» WHAT YOU ARE ASKED TO DO
Beginning with the line that contains "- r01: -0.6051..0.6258" in the material below, print each line exactly until the line that contains "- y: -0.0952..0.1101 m" has been printed, then stop.

» SOURCE MATERIAL
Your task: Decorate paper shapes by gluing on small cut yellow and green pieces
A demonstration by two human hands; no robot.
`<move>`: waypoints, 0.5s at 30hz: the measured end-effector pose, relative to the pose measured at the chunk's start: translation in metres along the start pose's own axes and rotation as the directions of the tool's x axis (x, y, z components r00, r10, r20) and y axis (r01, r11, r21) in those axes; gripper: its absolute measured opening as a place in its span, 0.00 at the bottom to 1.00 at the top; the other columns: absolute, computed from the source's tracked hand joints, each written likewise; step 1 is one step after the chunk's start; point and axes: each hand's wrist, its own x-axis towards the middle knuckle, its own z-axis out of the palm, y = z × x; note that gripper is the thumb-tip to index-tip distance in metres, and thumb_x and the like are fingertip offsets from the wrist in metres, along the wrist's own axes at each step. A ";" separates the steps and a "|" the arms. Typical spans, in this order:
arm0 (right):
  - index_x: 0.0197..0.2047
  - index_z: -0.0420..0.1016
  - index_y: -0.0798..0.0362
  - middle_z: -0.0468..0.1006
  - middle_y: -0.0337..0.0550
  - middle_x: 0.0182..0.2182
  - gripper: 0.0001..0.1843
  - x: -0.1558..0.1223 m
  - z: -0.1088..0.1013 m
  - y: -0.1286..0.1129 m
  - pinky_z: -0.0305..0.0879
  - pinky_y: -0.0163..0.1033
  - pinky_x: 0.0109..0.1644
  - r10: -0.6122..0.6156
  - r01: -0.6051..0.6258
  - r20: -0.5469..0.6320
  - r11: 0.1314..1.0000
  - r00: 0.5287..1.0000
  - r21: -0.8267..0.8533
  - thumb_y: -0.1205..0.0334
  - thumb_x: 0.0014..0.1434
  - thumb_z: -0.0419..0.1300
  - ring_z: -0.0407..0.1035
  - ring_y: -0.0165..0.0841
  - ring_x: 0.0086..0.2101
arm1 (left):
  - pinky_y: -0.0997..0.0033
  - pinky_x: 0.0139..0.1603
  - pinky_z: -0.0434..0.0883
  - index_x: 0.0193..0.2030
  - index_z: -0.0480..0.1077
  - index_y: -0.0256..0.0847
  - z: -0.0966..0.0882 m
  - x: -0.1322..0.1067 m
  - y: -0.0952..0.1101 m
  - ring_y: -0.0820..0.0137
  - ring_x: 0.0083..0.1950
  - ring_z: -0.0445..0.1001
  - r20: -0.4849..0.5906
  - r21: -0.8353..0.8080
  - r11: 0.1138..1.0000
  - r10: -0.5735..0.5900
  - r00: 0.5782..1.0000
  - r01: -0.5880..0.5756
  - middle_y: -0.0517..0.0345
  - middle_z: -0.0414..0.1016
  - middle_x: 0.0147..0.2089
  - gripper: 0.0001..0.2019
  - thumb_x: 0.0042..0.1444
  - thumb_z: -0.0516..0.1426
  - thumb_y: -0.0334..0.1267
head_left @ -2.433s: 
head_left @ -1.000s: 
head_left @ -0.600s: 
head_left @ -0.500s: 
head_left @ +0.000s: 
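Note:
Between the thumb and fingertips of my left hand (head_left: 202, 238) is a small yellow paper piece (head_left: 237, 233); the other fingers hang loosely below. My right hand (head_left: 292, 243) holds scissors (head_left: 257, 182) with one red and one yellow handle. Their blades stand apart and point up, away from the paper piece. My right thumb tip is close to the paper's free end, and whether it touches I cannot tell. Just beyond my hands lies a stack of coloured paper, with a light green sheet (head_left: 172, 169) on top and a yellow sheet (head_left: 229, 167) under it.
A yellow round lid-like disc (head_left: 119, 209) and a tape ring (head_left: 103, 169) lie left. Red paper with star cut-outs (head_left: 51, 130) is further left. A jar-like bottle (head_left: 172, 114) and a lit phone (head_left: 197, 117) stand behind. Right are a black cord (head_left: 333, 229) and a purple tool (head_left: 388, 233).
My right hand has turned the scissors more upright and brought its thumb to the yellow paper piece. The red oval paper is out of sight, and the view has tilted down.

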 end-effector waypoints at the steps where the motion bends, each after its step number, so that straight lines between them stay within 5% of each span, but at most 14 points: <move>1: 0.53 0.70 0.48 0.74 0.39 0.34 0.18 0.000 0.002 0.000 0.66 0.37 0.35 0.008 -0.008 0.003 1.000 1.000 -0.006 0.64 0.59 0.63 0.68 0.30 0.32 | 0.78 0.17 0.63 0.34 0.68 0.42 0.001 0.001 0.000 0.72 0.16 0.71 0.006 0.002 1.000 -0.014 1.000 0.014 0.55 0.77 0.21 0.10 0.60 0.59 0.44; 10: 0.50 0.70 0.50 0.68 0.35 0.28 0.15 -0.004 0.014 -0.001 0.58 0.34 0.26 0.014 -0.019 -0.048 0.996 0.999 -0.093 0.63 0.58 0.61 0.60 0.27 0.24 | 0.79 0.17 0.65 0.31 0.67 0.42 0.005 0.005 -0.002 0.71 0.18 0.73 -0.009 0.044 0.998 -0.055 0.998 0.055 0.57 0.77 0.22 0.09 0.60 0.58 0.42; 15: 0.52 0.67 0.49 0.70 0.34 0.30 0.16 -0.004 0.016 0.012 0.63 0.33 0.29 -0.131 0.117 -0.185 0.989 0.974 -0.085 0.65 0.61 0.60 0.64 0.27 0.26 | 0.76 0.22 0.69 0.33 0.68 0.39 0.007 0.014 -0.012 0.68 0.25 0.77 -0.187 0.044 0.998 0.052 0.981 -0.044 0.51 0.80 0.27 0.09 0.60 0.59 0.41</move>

» EXERCISE SOLUTION
  - r01: -0.6051..0.6258
  - r20: -0.5469..0.6320
  - r11: 0.1314..1.0000
  - r00: 0.5287..1.0000
  - r21: -0.8267..0.8533
  - thumb_y: -0.1205..0.0334
  - thumb_x: 0.0014..0.1434
  - thumb_z: -0.0419..0.1300
  - ring_z: -0.0407..0.1035
  - ring_y: -0.0165..0.0841
  - ring_x: 0.0086..0.2101
arm1 (left):
  - pinky_y: -0.0997..0.0033
  - pinky_x: 0.0139..0.1603
  - pinky_z: -0.0434..0.0883
  - index_x: 0.0193..0.2030
  - index_z: -0.0480..0.1077
  - index_y: -0.0256..0.0847
  - z: -0.0966..0.0882 m
  - x: -0.1322..0.1067 m
  - y: -0.0952..0.1101 m

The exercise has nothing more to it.